We’re just a few episodes into the debut season of Star Trek: Picard, and Patrick Stewart’s return as former USS Enterprise Captain Jean-Luc Picard has already proven to be a success. Not only has the CBS All Access series managed to channel what made Stewart’s portrayal of Picard so popular, but it’s added to his legacy in a compelling way. The series draws Picard into a galaxy-spanning adventure that plays to his strengths as a character, as well as to Star Trek’s knack for exploring complicated sociopolitical issues through its unique lens.
Thankfully, the new series also goes a long way toward clarifying a wholly different element of the Star Trek saga: Its convoluted timeline.
For those unaware, the Star Trek franchise currently encompasses two different sets of characters sharing the same names (and in some cases, experiences), but existing in multiple, alternate timelines. It might sound confusing, but Picard has thankfully taken on the duty of clearing up some of the more perplexing elements.
In order to explain where Picard fits into the Star Trek timeline lexicon, it’s necessary to take a good look at each of the two universes in detail.
Prime time
The first timeline — dubbed the “Prime” timeline — feature’s William Shatner’s version of James T. Kirk and the rest of the original Star Trek series’ cast of characters exploring the universe through the events of the original series and the first six movies of the franchise. This is the initial, best-known timeline that started it all.
Also included in the Prime timeline are the events of the shows set after the original series, such as Star Trek: The Next Generation, Star Trek: Deep Space Nine, and Star Trek: Voyager, as well as the movies based on those characters, including Star Trek Generations, Star Trek: First Contact, Star Trek: Insurrection, and Star Trek: Nemesis
Finally, Star Trek: Picard is also part of that Prime timeline, and unfolds 20 years after the events of Nemesis.
It’s a simple, and well-ordered universe. At least it was, until J.J. Abrams’ 2009 soft reboot of the franchise, simply called Star Trek, effectively split the saga into the two parallel timelines we have now.
Kelvin time
In Abrams’ Star Trek, Leonard Nimoy’s Spock attempts to stop the Romulan home world’s sun from going supernova, but his plan backfires, sending him and Romulan captain Nero (Eric Bana) back in time more than 100 years.

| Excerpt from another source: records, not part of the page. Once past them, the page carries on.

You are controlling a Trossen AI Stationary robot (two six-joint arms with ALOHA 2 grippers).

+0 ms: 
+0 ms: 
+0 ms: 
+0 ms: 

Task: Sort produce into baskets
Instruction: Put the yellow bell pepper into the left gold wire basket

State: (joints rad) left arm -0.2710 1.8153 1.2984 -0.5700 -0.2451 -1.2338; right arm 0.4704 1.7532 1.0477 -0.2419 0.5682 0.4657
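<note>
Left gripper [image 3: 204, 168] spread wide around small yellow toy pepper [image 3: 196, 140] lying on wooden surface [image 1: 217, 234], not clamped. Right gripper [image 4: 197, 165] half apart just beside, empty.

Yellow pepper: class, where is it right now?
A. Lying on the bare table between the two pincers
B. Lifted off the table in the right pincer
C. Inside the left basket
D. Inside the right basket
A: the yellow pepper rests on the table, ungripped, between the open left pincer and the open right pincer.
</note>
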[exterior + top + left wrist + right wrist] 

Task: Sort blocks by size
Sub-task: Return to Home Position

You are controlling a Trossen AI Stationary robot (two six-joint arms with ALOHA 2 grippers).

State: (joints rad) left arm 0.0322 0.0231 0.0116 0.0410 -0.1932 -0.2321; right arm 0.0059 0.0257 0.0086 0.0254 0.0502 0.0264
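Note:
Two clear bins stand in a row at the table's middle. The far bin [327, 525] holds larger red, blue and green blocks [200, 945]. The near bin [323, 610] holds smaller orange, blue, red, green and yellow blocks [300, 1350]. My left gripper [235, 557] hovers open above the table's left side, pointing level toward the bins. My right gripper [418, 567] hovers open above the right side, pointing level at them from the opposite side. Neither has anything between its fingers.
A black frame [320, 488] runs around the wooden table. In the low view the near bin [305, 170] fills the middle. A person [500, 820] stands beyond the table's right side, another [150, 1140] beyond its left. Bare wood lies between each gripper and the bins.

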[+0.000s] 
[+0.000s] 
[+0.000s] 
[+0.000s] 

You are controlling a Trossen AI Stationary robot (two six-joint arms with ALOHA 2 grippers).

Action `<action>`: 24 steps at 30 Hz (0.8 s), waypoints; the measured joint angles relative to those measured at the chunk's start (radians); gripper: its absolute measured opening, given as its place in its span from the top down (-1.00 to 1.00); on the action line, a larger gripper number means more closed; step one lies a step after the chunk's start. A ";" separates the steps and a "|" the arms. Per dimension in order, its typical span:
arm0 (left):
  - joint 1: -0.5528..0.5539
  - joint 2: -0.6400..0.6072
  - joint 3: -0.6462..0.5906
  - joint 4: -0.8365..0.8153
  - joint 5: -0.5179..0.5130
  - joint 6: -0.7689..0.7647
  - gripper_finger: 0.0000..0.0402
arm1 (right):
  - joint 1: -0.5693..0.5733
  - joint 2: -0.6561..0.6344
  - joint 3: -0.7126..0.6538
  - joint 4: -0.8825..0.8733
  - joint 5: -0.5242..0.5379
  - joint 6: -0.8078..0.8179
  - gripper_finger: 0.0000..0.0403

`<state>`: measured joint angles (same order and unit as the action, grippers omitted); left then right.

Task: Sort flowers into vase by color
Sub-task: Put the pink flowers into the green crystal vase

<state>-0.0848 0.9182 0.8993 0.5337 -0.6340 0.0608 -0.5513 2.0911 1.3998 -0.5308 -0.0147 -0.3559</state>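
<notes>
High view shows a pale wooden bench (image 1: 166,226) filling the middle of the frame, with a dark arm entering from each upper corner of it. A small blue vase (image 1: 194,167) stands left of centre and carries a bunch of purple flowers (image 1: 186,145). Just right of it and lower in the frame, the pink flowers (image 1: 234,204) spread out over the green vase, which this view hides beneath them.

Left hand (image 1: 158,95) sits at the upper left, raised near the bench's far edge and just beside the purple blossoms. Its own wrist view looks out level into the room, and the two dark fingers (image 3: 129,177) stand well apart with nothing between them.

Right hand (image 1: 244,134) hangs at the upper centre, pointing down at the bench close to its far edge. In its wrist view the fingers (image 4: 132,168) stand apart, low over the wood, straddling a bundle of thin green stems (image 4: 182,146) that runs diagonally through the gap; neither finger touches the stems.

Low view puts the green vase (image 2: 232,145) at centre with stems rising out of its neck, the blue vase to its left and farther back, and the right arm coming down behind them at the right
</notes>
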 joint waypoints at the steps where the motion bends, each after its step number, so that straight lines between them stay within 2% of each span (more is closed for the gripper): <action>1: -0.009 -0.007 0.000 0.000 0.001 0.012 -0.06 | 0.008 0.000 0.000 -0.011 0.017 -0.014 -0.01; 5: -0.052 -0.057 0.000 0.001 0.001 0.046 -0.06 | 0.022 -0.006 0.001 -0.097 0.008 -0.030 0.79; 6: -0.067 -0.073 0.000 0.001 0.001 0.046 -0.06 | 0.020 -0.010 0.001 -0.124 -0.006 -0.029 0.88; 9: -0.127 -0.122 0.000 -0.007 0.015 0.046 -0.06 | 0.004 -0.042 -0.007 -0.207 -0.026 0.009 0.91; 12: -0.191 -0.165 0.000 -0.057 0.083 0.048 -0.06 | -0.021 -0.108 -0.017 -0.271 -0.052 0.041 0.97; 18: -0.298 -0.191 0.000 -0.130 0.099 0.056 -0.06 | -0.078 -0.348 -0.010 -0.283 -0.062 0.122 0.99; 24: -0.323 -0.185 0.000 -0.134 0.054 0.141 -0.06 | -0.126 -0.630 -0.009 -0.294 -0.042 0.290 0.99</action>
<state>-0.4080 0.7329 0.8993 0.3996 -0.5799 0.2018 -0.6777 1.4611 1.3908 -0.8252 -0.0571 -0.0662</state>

Upon arriving in the distant past, Nero attacks the USS Kelvin and puts into motion a new set of events that bring a young James Kirk (Chris Pine) to the USS Enterprise, along with a young Spock (Zachary Quinto) and the rest of the original series’ protagonists, in a different way than in the Prime timeline.
So, although Nimoy’s version of Spock begins that particular story in the Prime timeline, he ends up creating a new “Kelvin” timeline through his actions, changing the dynamic between the franchise’s key characters in multiple ways.
These characters would go on to encounter some enemies and allies familiar to the Prime timeline in 2013’s Star Trek Into Darkness and 2016’s Star Trek Beyond, establishing the Kelvin timeline as a similar but different spin on Star Trek’s continuity.
Big questions
With Paramount Pictures, Star Trek’s film studio, focusing on the success of its new, younger franchise in the Kelvin timeline, fans of the Prime timeline’s cast and characters weren’t given any new projects for years — leading many to wonder exactly what became of the original Kirk, Picard, and the rest of that timeline’s inhabitants.
Naturally, this led to more than a few mysteries among the franchise’s faithful scholars.
For example, did the original series’ characters cease to exist after Spock and Nero traveled back in time and put the Kelvin timeline in motion? Or (perhaps) worse, did the Romulan supernova still happen and destroy the universe Spock left behind?
Thanks to Picard, we finally have answers to those questions.
Mystery-solving engaged
In a surprising — and smart — move, the first episode of Picard makes the events of 2009’s Star Trek an important plot point in the show’s central narrative. Over the course of the episode, we learn that Jean-Luc Picard was not only aware of the Romulan sun’s impending supernova event, but that he led a massive effort to evacuate Romulans from their home planet.
By acknowledging the supernova and the threat it posed, the new series simultaneously established both the Kelvin timeline and the continuation of the Prime timeline (and all of its popular characters and stories) in one deft bit of exposition.
That’s no simple feat, and given how easy (and at this point, expected) it would have been to ignore the events of Abrams’ Star Trek and the Kelvin timeline, you have to give the Picard team some credit: They pulled off a bit of narrative trickery likely to make fans of both timelines happy.
There are plenty of episodes left in the inaugural season of Picard, but at the rate it’s going, the series is primed (pun totally intended, and apologized for) to not only take the series in bold new directions, but also to become the narrative glue that binds the Star Trek franchise together.
There’s a lot of pressure in that role, certainly, but Jean-Luc Picard has never been one to shy away from a perilous mission.